Through the working condition analysis and shift law design of the power mode and the standard mode of the loader, it can be seen that these two modes are mainly used for shoveling and loading operations and transporting conditions with loads, and the traction characteristics of the loader are more demanding, so the traction performance index of the loader is mainly considered, followed by economic performance. However, the economic mode is mainly based on the unloaded driving conditions, which are primarily concerned with the driving speed and fuel consumption of the loader. Therefore, the shift law is mainly based on the economic indicators of the loader, that is, the shift law design with the best economic performance. The law aims to reduce the fuel consumption of the loader, which improves the transmission efficiency and reduces the operating cost, and aims to optimize the fuel economy of the loader by selecting the optimal shift point, that is, maximizing the output power at the unit fuel consumption. However, for the hydro-mechanical transmission, which is affected by the efficiency of the torque converter, only using the engine fuel consumption rate as the basis for automatic gear shifting does not achieve good results, and it is necessary to take the diesel engine and the torque converter as a transmission whole and to comprehensively consider the fuel consumption rate of the diesel engine and the efficiency of the transmission system. Therefore, when designing the optimal economic shift schedule, it is necessary to ensure that the hydraulic torque converter is always maintained at a high working efficiency as a prerequisite; for this reason, this paper will set the torque converter efficiency up to 70% as the high-efficiency zone, and the maximum efficiency of the torque converter used can be up to 88%. Thus, the higher the efficiency of the torque converter, the better it is when designing the shift law for the economic mode. Under this shift law, the loader does not carry out shoveling and transportation operations, the power requirements are relatively weak, and the fuel consumption is low, so for the selection of shift parameters, the design of the shift law is directly based on the two parameters of throttle opening and vehicle speed.

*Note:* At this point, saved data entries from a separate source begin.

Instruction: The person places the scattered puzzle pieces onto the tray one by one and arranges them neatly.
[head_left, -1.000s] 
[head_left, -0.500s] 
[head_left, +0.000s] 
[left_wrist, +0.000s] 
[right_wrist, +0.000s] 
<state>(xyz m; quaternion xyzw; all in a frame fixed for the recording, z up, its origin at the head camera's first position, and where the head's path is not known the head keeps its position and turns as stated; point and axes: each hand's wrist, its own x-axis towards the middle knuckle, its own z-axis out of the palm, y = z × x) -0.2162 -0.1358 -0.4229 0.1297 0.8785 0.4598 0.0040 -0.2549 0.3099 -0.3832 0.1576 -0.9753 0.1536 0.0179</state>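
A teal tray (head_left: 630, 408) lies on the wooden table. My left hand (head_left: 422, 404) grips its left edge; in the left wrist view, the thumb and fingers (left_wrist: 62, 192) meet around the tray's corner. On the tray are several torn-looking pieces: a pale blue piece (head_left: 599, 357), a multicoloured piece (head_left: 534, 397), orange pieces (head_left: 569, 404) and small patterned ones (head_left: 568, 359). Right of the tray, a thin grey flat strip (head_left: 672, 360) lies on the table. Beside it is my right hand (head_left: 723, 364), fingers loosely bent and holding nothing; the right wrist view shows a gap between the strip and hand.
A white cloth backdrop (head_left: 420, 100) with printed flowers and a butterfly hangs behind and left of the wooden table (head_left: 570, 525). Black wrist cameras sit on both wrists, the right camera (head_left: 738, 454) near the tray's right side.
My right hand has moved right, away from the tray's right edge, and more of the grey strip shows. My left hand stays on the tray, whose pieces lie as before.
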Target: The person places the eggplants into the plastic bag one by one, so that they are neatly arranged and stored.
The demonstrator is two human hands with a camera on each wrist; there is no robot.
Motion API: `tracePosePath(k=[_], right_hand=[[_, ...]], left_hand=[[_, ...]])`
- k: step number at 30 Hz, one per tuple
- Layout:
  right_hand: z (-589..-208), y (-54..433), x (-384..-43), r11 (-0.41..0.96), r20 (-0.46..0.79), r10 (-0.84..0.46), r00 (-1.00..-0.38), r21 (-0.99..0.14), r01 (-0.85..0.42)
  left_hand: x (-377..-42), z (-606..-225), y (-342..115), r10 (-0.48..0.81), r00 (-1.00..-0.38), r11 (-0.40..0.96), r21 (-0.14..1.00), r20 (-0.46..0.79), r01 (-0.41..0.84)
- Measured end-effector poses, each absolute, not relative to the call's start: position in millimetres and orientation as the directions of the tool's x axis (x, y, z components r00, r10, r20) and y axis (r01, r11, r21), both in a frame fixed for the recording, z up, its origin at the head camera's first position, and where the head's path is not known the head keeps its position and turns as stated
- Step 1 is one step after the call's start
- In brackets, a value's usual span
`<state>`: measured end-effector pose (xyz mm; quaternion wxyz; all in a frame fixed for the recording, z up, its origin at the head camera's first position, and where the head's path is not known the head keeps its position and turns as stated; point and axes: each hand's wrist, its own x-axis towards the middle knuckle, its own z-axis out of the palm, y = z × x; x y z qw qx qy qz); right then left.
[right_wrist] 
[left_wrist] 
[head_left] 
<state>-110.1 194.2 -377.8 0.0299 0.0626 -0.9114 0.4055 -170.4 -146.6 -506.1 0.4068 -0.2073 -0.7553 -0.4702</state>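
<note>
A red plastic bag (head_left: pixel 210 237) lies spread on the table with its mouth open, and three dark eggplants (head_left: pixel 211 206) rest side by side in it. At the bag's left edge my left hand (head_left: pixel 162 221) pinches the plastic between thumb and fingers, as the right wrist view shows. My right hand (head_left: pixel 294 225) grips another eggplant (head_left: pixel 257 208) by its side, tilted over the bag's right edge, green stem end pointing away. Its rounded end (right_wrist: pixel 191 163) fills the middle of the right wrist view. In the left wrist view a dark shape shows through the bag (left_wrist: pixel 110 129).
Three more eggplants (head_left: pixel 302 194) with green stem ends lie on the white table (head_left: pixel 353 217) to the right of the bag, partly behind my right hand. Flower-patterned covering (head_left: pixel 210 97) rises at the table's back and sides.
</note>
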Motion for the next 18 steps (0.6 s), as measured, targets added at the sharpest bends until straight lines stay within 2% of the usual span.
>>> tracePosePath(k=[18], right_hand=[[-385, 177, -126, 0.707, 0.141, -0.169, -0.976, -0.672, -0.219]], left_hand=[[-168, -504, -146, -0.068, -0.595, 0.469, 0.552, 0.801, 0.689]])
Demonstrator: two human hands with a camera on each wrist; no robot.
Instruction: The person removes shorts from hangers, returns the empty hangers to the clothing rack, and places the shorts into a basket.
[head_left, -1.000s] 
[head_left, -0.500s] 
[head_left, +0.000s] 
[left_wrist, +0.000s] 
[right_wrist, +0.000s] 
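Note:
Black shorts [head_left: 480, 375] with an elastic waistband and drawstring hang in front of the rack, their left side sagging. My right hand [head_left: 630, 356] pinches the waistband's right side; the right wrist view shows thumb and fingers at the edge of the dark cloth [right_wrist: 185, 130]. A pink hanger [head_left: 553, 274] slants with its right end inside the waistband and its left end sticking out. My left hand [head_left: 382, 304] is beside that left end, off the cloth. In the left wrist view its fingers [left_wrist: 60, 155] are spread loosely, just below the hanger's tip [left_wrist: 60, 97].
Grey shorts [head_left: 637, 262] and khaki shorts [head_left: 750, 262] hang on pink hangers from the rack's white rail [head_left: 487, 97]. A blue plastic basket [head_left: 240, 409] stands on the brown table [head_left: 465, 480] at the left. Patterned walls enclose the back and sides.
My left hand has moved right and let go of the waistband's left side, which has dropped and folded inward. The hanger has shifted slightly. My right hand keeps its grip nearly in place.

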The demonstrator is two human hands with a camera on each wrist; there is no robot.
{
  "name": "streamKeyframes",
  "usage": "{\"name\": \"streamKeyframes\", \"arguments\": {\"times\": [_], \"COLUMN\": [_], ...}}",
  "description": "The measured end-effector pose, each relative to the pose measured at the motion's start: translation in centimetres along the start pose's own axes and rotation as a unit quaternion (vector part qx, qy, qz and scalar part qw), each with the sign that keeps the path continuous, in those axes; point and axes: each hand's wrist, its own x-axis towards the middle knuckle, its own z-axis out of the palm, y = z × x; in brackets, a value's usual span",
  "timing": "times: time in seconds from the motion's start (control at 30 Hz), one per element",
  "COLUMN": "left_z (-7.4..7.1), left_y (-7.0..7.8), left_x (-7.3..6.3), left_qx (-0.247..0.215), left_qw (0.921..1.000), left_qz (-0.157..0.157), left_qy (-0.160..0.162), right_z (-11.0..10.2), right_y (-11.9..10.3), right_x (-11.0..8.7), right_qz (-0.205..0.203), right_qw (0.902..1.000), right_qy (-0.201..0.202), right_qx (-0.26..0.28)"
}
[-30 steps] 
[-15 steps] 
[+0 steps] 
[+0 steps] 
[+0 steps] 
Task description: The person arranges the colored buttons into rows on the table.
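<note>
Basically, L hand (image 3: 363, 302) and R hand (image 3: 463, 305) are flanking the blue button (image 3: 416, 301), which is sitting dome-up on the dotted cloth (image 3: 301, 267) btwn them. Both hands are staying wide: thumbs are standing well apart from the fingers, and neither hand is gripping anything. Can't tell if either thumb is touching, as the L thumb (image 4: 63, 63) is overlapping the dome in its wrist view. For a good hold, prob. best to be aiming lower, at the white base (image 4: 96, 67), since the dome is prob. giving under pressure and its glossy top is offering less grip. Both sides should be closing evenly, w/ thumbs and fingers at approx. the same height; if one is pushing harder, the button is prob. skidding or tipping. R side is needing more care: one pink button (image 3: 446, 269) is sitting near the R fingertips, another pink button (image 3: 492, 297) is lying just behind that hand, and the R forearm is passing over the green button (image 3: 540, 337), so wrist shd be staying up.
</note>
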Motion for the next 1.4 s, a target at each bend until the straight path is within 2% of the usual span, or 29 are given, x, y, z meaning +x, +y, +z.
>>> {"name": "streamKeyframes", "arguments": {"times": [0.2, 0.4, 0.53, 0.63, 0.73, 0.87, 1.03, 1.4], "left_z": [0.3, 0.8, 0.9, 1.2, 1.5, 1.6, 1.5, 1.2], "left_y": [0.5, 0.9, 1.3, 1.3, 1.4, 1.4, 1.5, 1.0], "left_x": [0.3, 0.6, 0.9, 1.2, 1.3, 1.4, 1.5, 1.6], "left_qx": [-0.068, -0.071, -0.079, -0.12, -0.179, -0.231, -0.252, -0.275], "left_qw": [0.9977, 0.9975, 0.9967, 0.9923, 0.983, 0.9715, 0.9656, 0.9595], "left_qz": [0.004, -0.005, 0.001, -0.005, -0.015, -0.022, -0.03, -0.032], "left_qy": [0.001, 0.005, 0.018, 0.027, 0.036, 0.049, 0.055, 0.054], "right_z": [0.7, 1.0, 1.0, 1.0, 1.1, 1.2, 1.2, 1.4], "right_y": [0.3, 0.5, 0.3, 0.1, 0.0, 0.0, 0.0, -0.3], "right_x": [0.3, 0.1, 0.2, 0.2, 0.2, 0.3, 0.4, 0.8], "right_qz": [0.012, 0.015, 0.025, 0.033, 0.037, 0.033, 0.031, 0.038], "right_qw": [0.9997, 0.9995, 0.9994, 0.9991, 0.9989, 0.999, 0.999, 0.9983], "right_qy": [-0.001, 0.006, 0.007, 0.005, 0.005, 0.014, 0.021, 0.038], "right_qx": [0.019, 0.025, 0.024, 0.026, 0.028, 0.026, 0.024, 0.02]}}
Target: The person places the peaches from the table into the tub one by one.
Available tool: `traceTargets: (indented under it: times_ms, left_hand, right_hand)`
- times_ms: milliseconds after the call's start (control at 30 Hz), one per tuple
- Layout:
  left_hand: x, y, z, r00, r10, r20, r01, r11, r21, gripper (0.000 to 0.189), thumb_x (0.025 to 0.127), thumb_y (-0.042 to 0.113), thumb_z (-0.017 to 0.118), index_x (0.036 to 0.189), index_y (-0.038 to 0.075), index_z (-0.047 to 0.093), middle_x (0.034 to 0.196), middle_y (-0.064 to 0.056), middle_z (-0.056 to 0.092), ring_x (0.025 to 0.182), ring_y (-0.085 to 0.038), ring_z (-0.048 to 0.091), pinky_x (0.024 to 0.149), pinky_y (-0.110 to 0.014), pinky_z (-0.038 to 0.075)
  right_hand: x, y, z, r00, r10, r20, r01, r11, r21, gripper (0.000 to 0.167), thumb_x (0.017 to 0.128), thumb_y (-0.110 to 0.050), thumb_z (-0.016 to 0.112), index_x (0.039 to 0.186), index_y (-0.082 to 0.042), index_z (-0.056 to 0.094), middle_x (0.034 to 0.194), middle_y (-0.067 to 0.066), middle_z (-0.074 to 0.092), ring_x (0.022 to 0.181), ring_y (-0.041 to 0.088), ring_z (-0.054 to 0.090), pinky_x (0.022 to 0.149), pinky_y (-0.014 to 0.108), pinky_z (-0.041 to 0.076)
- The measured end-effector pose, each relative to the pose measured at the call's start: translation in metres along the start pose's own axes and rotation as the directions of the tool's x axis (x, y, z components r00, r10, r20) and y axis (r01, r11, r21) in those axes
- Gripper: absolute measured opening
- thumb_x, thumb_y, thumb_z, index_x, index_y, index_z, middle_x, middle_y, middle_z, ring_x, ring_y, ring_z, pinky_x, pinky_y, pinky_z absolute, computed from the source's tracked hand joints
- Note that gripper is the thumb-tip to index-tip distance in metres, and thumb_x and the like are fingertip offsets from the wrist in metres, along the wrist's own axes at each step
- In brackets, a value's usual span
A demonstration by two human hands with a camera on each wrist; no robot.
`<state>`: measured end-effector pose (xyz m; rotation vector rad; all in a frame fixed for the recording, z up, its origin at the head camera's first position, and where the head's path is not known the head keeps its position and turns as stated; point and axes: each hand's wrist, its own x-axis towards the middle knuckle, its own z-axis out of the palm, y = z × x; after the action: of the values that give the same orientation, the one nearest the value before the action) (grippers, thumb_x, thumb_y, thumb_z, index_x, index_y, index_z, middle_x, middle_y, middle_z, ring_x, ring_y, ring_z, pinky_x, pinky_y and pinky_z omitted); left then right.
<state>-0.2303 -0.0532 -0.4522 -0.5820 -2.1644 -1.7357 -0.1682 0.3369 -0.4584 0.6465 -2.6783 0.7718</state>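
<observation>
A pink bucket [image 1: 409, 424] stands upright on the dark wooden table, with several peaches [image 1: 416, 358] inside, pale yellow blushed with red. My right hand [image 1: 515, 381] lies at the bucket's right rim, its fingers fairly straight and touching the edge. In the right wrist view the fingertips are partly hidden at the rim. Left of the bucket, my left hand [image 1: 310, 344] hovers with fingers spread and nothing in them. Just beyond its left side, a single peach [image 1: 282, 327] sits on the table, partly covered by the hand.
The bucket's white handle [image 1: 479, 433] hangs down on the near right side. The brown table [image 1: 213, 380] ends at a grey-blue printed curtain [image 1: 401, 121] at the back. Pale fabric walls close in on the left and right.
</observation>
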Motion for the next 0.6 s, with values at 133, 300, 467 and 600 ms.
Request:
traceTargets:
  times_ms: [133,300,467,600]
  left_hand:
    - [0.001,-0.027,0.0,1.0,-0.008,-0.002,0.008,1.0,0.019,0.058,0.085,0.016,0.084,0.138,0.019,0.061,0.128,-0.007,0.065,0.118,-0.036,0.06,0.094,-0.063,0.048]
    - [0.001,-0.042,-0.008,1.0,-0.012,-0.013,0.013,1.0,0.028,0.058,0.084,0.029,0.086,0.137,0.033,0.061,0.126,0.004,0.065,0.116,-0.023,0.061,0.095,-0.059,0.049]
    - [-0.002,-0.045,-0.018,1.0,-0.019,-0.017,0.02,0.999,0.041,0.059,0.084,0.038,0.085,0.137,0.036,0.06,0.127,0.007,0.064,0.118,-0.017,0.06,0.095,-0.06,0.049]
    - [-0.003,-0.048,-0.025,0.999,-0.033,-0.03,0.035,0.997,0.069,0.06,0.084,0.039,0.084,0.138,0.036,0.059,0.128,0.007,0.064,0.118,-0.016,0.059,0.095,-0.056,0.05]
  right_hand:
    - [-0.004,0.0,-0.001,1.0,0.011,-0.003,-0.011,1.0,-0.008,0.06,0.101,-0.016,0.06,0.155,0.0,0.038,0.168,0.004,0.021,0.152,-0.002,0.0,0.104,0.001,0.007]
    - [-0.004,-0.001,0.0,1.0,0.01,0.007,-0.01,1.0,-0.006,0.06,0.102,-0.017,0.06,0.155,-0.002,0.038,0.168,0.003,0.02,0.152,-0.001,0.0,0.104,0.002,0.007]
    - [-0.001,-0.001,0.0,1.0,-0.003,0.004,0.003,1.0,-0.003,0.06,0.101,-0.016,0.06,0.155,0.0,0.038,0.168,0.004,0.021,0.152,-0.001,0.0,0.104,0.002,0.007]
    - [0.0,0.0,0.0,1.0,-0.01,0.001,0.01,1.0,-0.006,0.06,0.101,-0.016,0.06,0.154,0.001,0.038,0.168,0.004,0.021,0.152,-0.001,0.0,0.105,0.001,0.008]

Using the common output characteristic data of the diesel engine matched with the torque converter in the economy mode and combined with Equation (1), this paper analyzes and calculates the speed of each gear with the full throttle opening as an example and plots the corresponding relationship between the vehicle speed and the efficiency of the torque converter by fitting the generated curve, as shown in Figure 6.

From the figure, it can be observed that the intersection point of two adjacent torque converter efficiencies is higher than 70% or more, which satisfies the requirement that the torque converter is working in the high-efficiency zone, and this intersection point is the optimal shifting point of the economy shifting law when the throttle is fully in the economic mode. It can also be seen from the figure that the torque converter efficiency at the shift points of the second and third gears is low, which can be improved later through the perspective of torque converter structure design. Referring to the above design method and traversing the throttle openings, the two-parameter optimal economic shift law in the economic mode can be designed, and its shift-point data for each throttle opening is shown in

Table 7. Optimal economy shift points in economy mode.

Throttle Opening	1–2 Shift Points m/s	2–3 Shift Points m/ss	3–4 Shift Points m/s
0.2	0.583	1.167	2.306
0.3	0.667	1.278	2.583
0.4	0.722	1.417	2.861
0.5	0.778	1.556	3.111
0.6	0.861	1.694	3.361
0.7	0.917	1.806	3.639
0.8	1	1.944	3.889
0.9	1.055	2.083	4.139
1	1.139	2.25	4.5

.

Similarly, the equal delay two-parameter shift rule is adopted, and the delay is calculated according to 10% of the current shift point of full throttle. In its economic mode, the optimal economy shift law is shown in Figure 7.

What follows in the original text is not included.